The drop ceiling grid allowed no such play. This answer satisfied everyone. They all stood up and shook his hand, five men in expensive suits and ties, and one scraggly, disheveled, half-awake drug addict in a two-dollar pair of shorts. But intelligence finds strange lodgings and one must go where it is to get it. This was just such a case. Decorum be damned. He reminded me of Diogenes the Cynic meeting Alexander the Great, or Alexander going out of his way to meet him, the whole army following behind.
Alexander was appraised of his fame but wondered how he attained it.

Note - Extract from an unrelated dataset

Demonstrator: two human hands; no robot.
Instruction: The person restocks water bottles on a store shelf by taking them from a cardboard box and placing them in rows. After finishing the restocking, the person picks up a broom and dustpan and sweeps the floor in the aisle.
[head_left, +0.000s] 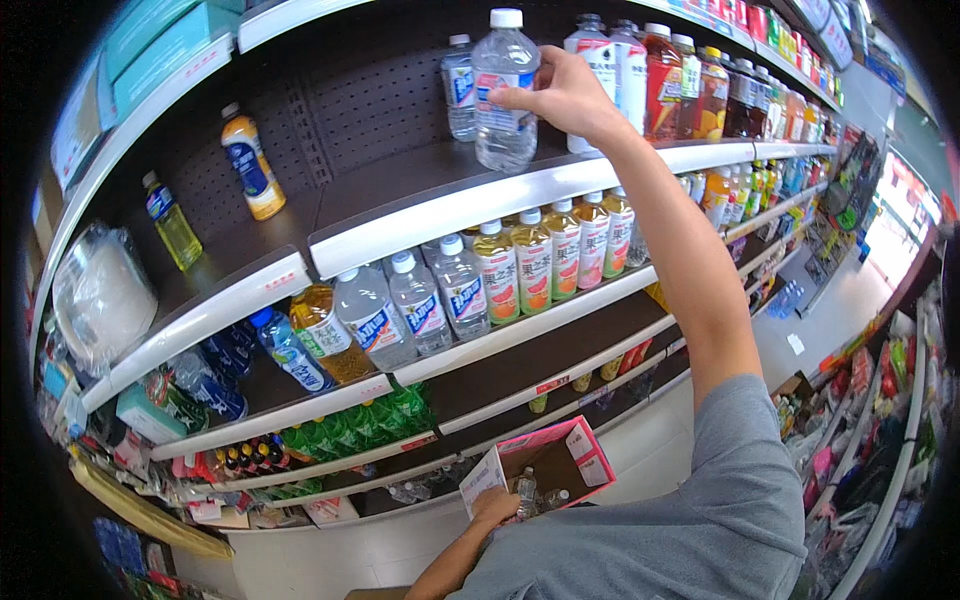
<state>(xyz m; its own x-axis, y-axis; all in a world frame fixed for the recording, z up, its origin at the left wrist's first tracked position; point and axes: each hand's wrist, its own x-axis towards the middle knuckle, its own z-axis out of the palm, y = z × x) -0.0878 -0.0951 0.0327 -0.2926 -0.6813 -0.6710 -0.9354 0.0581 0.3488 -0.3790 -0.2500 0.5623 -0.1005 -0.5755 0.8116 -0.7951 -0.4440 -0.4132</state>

He presented himself in his fine military armor and told Diogenes that he would be granted anything he asked for. Alexander had just conquered Greece and was in a generous mood.
Diogenes was sitting on the ground, in the dirt, in rags, leaning against a wall. But he’d been enjoying the lovely day and the warm sun. He listened to Alexander’s offer with due respect and after a moment of thought replied: “I do have one request to ask of you. Could you move a little to the side? I was sunning myself and you’re blocking it right now. Alexander smiled and not only stepped aside but promised him he would never be harmed. Then he walked away, ordering the city to be plundered, but this man left untouched.
Addison and I went out for beers early that day.